→ TASK TO CARRY OUT:
Only the lines containing "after" belong in the answer; find them in the material below.
[INFORMATION SHOWN — start]
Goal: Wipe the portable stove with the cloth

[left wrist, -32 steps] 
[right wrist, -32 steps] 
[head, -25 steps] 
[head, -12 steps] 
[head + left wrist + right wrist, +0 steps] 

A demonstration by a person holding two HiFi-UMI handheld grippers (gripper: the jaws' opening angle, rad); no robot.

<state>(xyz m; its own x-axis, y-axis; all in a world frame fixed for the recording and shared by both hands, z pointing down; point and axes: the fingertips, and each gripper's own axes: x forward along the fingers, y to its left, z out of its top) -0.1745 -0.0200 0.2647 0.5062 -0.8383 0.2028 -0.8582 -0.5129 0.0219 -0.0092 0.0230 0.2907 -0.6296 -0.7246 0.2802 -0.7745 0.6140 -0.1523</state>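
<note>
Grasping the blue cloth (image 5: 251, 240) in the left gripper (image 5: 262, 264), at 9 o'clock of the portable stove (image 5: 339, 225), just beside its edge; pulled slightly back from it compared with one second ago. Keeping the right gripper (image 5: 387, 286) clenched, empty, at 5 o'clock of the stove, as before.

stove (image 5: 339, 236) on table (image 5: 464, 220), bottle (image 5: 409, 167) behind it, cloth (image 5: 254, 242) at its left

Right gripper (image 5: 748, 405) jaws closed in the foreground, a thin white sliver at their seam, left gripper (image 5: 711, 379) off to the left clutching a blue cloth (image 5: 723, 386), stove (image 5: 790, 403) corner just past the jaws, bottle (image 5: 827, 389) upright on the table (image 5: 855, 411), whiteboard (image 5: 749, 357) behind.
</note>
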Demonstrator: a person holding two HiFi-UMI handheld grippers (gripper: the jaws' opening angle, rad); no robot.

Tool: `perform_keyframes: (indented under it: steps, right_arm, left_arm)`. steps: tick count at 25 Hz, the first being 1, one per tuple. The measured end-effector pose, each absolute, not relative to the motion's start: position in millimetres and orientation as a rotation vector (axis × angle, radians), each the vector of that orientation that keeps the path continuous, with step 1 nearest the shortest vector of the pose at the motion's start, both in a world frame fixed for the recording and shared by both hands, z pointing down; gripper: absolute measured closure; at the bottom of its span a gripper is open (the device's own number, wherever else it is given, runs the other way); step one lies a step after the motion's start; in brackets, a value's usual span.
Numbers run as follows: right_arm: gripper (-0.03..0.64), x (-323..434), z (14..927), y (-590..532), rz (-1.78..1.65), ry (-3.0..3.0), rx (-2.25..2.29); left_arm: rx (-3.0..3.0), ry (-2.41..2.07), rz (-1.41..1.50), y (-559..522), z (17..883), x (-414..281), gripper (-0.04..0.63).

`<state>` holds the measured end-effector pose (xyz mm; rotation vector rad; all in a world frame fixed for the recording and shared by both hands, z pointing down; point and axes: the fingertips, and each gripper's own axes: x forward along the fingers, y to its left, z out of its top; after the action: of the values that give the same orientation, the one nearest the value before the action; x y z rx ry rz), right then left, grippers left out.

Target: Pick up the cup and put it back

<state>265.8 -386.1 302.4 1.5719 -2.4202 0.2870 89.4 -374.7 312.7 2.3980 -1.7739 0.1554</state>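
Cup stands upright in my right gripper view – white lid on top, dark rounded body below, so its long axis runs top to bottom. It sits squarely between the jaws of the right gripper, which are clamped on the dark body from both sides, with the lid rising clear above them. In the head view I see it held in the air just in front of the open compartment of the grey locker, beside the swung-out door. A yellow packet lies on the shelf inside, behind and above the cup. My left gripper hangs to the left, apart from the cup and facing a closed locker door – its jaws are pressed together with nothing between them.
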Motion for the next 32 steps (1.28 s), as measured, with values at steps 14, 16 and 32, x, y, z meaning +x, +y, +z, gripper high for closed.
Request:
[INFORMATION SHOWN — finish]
→ SOLUTION FOR THIS TASK:
Tool: `perform_keyframes: (indented under it: steps, right_arm, left_arm)`. steps: tick count at 25 Hz, the first being 1, one per tuple. The measured end-effector pose, each absolute, not relative to the motion's start: position in millimetres and orientation as a rotation vector (axis × angle, radians), each the vector of that orientation that keeps the path continuous, with step 1 nearest the shortest vector of the pose at the motion's start, both in a world frame fixed for the recording and shared by both hands, z pointing down; gripper: absolute measured closure; at the bottom of its span a gripper is open (the device's own number, wherever else it is given, runs the other way); step one lies a step after the motion's start; in brackets, a value's usual span.
`<state>` holds the measured end-effector pose (xyz mm; rotation vector rad; all in a world frame fixed for the recording and shared by both hands, z pointing down; point and axes: the fingertips, and each gripper's own axes: x forward along the fingers, y to its left, z out of its top; after the action: of the values that give the same orientation, the one nearest the value before the action; x y z rx ry rz), right then left, grippers left out.

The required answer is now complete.